* _About this exercise_: Set down only what runs from the line containing "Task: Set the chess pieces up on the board" through the last line of the data, exactly as it reads.

(Beginning of Recorded information)

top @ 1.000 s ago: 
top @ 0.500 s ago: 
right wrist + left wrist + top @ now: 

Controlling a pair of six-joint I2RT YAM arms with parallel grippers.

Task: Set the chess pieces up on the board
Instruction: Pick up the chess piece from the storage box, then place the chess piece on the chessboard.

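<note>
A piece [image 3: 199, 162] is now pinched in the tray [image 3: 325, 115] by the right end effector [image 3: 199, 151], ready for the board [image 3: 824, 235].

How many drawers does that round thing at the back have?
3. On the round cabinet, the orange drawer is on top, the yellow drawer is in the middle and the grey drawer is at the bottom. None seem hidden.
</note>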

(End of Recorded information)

* _Answer below_:
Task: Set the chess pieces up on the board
Instruction: Pick up the chess piece from the storage box, then place the chess piece on the chessboard.

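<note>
A piece [image 3: 199, 162] is now pinched in the tray [image 3: 325, 115] by the right end effector [image 3: 199, 151], ready for the board [image 3: 824, 235].

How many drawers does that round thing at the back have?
3. On the round cabinet, the orange drawer is on top, the yellow drawer is in the middle and the grey drawer is at the bottom. None seem hidden.
</note>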

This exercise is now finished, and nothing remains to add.